Des crétins dans la lagune

Veneciafrenia : Alex de la Iglesia s’égare dans Venise

Veneciafrenia s’inspire pourtant d’un problème de société très actuel, à savoir le surtourisme qui touche et détruit peu à peu la cité des Doges. Des mesures médiatisées ont été prises en 2021, juste après le tournage, pour bannir les paquebots de croisière de la ville. Riche en Histoire et en traditions, la fascinante Venise, vidée un temps de ses visiteurs pour cause de pandémie, constitue, comme au temps des classiques Mort à Venise et Ne vous retournez pas, un décor de choix pour le film d’Alex de la Iglesia, et sans doute son principal atout. Si le projet ressemble à un hommage au giallo (il suffit de voir le délirant générique), le résultat est plus proche d’un slasher dégénéré à l’américaine, ce qui saute aux yeux dès les premières minutes. L’histoire vaut à peine d’être résumée : une bande de jeunes espagnols crétins débarque d’un paquebot pour un week-end de biture en plein carnaval. Ils sont bientôt pris pour cible par un tandem de psychopathes costumés (l’un en Rigoletto, l’autre en médecin de peste – des tenues dignes de louanges) qui veut mettre fin de manière radicale à l’afflux de visiteurs : en les kidnappant ou en les décimant sauvagement à l’arme blanche. Et ce même en public, car ces touristes sont décidément trop stupides pour voir qu’il s’agit de meurtres !

« Alex de la Iglesia n’est pourtant pas coutumier des produits bâclés et aussi bas du front. »

Malgré les évidentes difficultés qui ont dû marquer le tournage de Veneciafrenia, vu le contexte sanitaire, il est difficile de passer outre l’aspect visuel hideux d’un long-métrage pourtant tourné dans l’une des plus belles villes du monde. Éclairé par un aveugle et sans relief, souvent malheureux dans ses choix de montage, le film marque surtout les esprits par les caricatures de personnages, gentiment débiles ou bêtement sadiques, qui peuplent le cadre. Seul le flic en pré-retraite et le pilote de bateau inexplicablement sympa échappent un peu à cette caractérisation à la serpe, qui tranche avec l’outrance généralement plus étoffée et maîtrisée des anti-héros de La Iglesia. Il faut voir, pour y croire, cette sous-intrigue effarante sur le petit ami de l’héroïne resté en Espagne sans rapport avec l’histoire, et qui débarque juste pour prouver qu’il est un immense connard.

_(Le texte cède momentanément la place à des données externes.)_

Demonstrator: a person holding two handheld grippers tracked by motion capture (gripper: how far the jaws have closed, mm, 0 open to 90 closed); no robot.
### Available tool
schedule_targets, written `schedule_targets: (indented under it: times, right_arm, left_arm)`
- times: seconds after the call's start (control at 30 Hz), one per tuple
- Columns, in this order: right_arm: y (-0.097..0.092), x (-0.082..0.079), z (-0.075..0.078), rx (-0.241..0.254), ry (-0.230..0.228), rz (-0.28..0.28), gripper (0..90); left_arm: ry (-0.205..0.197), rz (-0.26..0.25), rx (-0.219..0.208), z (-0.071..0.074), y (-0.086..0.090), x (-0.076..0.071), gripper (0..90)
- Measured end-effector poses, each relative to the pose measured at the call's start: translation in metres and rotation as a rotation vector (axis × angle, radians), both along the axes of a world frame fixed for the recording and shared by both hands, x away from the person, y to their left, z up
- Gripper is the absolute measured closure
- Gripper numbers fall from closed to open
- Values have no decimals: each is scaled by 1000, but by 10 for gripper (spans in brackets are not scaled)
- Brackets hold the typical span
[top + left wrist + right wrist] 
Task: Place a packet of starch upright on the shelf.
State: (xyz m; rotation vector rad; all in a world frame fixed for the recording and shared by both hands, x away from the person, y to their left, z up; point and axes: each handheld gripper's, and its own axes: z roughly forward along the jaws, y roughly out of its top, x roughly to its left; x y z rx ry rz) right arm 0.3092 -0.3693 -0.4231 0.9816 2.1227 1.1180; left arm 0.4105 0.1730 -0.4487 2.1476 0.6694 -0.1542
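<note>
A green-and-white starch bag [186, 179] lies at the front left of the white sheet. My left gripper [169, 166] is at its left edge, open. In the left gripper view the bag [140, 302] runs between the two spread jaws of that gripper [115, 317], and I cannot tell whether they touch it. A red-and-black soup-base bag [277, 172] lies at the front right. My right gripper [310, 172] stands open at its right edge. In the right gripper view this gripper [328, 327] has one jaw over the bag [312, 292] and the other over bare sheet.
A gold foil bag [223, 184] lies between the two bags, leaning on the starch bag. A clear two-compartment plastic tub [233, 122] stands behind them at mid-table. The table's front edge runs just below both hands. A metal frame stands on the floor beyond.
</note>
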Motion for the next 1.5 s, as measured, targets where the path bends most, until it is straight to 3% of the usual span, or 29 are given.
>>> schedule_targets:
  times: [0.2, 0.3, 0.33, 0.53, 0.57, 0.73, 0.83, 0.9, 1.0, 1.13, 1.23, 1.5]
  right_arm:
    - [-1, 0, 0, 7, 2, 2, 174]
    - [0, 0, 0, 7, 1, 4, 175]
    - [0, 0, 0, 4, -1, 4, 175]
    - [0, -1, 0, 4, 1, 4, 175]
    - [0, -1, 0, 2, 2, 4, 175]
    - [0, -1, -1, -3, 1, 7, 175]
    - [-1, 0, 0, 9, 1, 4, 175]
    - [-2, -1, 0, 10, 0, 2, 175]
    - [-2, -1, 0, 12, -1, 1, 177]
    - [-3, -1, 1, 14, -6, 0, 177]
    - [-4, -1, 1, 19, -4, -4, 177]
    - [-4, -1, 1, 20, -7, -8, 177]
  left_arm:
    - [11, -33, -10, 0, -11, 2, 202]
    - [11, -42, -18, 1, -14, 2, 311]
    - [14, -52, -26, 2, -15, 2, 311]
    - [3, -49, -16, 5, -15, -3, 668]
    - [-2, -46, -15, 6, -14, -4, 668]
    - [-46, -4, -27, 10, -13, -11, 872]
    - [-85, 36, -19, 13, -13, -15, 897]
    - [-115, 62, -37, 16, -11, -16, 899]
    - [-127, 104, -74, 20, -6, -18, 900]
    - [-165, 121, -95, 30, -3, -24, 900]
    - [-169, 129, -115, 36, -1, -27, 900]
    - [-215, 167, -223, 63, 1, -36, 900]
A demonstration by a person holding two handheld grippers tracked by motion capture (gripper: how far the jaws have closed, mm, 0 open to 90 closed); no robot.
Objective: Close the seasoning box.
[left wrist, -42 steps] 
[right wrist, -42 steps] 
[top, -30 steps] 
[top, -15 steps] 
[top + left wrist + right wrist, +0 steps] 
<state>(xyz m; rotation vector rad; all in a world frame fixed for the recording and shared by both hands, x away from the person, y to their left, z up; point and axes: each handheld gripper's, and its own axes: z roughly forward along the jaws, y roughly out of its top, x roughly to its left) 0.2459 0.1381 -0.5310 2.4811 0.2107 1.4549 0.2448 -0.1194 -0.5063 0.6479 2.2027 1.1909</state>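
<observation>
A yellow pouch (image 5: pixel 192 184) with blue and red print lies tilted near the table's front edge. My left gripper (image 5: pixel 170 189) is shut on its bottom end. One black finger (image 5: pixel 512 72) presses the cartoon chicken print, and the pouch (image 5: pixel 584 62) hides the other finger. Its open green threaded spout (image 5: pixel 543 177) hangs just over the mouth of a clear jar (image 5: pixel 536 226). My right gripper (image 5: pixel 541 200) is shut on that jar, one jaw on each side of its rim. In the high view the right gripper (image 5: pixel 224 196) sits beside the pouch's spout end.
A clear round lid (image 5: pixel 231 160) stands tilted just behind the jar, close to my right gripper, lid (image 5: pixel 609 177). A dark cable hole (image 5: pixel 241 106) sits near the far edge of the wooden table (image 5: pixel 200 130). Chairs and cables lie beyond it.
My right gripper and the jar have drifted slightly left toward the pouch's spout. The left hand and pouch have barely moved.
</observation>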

En tant que slasher basique (les scènes de meurtres, raison d’être du genre, sont trop rares mais très méchantes, mention spéciale à la décapitation subite à bord d’une navette fluviale), Veneciafrenia aurait pu l’occire pour le principe, mais non : malgré des décors en studio madrilènes inspirés dans le dernier tiers, comme ce théâtre abandonné à demi-immergé dans l’eau, le film tourne à la catastrophe quand il consent à résoudre son mystère tarabiscoté. Nulle et non-avenue, la fin de Veneciafrenia est un affront autant qu’une preuve de paresse très inhabituelle pour Alex de la Iglesia, pas coutumier des produits bâclés et aussi bas du front. Reste à espérer que son nouveau film encore inédit, El cuarto pasajero, redresse sensiblement la barre.